Foods for the Fall Season
Hello, fall! Hello, fall foods! Not only does fall food bring cozy soups and comfy casseroles, but it also brings the unique, pretty, and one of the few native American produce species, winter squash.
A good source of fiber
There are many different types of winter squash and lots of reasons to eat them. They are a tasty source of complex carbohydrates (natural sugar and starch) and fiber. Fiber, also known as roughage, absorbs water and becomes bulky in the stomach. It works throughout the intestinal tract, cleaning and moving waste quickly out of the body. Research suggests that this soluble fiber plays an important role in reducing the incidence of colon cancer.
Nutrients
Winter squash is also a source of potassium, niacin and iron. The orange-fleshed squash is also an excellent source of beta carotene. As a general rule, the deeper the orange color, the higher the beta carotene content.
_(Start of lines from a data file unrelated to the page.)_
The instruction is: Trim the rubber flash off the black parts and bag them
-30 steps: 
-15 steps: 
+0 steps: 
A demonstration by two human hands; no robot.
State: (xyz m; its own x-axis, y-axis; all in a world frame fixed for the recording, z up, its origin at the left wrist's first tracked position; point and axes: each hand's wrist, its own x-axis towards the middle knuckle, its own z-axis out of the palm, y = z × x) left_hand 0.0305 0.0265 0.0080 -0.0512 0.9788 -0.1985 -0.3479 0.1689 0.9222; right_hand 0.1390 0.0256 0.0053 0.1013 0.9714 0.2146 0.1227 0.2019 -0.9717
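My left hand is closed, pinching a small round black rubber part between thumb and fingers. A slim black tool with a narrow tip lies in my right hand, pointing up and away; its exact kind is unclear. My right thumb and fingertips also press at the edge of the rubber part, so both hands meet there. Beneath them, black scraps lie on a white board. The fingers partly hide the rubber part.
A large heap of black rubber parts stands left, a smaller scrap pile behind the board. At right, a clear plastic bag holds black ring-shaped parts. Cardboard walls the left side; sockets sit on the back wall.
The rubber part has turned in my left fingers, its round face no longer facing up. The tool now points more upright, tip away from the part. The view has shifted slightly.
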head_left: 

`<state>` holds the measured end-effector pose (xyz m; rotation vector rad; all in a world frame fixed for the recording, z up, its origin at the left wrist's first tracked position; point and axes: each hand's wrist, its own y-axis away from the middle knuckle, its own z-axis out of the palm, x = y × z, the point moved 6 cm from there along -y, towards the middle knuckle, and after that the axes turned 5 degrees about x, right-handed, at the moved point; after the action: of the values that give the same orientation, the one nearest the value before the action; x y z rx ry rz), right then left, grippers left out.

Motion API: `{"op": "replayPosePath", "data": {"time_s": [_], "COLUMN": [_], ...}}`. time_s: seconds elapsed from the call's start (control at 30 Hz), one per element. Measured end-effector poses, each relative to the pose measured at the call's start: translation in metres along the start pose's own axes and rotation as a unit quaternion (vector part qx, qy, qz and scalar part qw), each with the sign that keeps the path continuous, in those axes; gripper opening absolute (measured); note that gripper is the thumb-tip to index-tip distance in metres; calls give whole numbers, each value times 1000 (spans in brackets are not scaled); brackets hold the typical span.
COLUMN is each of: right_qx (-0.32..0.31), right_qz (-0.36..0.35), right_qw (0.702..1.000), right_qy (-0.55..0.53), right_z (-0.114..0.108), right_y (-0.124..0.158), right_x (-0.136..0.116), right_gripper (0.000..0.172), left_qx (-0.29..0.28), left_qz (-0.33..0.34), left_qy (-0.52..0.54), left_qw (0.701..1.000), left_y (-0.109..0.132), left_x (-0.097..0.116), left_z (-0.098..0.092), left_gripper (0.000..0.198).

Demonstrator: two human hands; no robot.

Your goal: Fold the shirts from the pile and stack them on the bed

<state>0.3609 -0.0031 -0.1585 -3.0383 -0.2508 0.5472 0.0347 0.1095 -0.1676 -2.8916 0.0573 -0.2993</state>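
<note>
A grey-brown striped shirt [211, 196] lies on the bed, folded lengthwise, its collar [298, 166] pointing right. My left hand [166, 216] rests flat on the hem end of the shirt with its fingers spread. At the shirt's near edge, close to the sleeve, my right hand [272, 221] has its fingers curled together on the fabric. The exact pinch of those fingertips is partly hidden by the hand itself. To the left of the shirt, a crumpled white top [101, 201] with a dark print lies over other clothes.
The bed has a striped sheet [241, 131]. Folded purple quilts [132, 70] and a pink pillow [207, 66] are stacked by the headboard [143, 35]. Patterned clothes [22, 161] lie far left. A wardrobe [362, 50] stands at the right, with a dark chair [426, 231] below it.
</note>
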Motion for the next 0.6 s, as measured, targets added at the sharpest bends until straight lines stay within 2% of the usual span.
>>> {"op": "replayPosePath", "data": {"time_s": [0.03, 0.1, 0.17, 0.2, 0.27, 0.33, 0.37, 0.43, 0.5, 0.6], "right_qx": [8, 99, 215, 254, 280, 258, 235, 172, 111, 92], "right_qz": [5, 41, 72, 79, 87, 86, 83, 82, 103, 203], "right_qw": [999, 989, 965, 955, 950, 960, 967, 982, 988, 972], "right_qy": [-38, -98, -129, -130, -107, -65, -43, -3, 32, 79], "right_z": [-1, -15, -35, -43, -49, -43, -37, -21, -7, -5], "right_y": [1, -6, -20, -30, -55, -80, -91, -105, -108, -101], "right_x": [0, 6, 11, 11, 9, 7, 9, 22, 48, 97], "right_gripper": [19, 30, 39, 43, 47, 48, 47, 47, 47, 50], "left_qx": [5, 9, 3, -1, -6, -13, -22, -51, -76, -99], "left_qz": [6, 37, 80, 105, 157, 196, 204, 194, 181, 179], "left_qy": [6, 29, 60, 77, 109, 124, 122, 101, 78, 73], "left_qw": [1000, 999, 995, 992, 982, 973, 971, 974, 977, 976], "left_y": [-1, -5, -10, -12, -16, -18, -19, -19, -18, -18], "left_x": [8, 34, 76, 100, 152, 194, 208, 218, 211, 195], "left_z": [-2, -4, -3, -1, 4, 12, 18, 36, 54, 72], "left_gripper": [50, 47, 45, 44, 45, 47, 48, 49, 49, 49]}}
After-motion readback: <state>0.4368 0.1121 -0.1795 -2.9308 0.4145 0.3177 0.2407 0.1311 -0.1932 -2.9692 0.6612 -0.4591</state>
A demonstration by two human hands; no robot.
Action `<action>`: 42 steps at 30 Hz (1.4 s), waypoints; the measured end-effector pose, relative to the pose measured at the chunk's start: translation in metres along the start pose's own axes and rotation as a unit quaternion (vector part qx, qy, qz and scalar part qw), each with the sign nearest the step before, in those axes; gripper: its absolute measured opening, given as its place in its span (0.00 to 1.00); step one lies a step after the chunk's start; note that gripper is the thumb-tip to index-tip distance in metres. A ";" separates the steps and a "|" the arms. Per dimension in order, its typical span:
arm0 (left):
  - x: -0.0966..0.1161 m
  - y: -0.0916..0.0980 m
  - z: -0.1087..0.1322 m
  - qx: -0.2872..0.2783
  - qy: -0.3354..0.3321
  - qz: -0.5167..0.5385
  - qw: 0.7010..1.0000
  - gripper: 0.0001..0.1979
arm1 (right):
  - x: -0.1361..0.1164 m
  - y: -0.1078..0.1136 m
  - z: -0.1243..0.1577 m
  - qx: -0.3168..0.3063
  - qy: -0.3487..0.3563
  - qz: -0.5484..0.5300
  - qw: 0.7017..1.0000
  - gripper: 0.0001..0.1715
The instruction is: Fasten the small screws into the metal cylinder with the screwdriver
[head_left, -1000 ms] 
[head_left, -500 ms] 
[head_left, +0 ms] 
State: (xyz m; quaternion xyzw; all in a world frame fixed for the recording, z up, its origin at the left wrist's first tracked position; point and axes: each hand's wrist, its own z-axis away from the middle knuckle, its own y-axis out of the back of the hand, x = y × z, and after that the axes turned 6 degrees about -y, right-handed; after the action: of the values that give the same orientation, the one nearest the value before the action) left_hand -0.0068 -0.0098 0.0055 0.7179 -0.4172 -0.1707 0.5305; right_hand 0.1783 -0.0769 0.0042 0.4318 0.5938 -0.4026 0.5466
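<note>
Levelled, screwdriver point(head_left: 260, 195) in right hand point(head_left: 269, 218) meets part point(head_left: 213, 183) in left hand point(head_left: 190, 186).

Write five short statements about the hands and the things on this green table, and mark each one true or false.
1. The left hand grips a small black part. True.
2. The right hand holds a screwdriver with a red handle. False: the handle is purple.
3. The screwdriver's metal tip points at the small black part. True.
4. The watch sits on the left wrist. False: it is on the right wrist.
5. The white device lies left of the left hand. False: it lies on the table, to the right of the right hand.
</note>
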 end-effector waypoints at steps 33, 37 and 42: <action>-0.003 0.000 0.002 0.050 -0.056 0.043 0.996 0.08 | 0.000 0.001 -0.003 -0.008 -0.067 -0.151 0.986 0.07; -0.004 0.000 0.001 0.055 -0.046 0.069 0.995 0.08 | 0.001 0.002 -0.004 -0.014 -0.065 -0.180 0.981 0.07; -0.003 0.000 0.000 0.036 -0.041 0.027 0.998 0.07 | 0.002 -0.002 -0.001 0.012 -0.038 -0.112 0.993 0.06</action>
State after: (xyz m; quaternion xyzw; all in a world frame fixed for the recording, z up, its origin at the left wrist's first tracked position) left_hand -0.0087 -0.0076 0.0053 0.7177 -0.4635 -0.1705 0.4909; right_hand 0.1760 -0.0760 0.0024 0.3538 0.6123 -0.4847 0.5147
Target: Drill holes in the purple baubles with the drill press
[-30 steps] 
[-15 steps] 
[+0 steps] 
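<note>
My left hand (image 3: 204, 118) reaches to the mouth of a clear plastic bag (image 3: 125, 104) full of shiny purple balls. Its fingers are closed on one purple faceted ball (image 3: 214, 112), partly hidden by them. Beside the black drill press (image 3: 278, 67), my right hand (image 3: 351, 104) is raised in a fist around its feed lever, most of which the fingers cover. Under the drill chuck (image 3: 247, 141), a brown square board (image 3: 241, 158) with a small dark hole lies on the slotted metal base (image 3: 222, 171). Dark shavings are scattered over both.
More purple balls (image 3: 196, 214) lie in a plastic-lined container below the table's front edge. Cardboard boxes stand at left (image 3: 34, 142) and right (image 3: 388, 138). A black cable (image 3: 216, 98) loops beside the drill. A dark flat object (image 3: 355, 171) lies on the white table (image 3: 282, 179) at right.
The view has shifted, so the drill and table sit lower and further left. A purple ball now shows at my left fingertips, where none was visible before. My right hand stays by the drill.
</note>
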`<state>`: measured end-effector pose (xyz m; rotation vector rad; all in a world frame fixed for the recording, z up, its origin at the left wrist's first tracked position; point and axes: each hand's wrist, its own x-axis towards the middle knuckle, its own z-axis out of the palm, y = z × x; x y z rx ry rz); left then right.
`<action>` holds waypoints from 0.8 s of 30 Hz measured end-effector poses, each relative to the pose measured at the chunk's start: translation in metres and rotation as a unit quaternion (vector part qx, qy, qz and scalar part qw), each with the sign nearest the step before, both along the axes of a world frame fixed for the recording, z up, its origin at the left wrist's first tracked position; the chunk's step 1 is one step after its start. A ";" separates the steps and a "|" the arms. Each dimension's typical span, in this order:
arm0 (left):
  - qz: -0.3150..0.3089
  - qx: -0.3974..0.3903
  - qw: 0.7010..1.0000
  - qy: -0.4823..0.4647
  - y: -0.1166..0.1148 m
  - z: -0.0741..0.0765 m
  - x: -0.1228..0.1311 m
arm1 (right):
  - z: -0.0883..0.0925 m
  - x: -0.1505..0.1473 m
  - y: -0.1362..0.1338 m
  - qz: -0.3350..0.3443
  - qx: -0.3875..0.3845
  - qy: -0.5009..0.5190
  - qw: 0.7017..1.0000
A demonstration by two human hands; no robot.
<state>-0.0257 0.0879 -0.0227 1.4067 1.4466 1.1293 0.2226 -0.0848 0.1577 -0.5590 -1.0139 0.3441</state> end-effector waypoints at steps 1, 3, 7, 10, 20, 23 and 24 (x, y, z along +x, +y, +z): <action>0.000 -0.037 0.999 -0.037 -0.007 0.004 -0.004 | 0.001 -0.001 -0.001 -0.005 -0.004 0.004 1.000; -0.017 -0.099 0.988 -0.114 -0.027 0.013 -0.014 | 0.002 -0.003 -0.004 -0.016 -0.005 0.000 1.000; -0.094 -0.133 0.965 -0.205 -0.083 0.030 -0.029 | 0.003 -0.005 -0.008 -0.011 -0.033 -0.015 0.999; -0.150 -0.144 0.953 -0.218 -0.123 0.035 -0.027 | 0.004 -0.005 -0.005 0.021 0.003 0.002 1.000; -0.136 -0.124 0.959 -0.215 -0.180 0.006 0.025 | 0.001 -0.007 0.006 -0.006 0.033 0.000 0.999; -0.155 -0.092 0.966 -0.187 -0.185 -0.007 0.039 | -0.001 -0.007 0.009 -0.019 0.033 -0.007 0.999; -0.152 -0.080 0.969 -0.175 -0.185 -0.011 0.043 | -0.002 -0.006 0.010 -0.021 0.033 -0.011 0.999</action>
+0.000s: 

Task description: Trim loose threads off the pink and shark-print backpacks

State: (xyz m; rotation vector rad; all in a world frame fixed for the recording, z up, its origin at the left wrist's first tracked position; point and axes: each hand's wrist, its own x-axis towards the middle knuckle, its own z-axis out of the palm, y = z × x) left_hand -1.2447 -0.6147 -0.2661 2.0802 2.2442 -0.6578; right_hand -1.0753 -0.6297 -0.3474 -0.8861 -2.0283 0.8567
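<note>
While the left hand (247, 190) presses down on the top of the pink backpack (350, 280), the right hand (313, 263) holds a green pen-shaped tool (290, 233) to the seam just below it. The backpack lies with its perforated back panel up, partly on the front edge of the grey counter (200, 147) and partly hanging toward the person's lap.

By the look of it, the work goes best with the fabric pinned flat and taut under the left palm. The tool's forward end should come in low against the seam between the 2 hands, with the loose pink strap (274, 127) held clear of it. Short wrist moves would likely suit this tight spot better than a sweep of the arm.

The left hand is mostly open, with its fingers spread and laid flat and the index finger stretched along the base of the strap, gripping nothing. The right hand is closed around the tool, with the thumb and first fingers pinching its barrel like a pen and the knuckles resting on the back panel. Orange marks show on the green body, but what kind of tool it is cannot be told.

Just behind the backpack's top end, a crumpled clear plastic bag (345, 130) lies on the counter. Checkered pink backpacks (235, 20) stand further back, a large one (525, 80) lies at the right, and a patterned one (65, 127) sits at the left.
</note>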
Beta carotene is converted to Vitamin A in the body is essential for healthy skin, vision, bone development and maintenance as well as many other functions.
What to look for when purchasing winter squash
Not all squash tastes the same so you may want to experiment to find the one you like. Many people are familiar with acorn squash but it isn’t the most full-flavored. Other popular varieties include butternut squash, buttercup squash, delicata squash and hubbard squash. When purchasing winter squash choose ones that are very firm and still have their stem. The skin should be somewhat dull and shouldn’t nick easily. Always look for one with deep, rich color. Most varieties can store at room temperature for weeks. The extra storage time actually concentrates its flavor. Plus, it looks so pretty on counter-tops.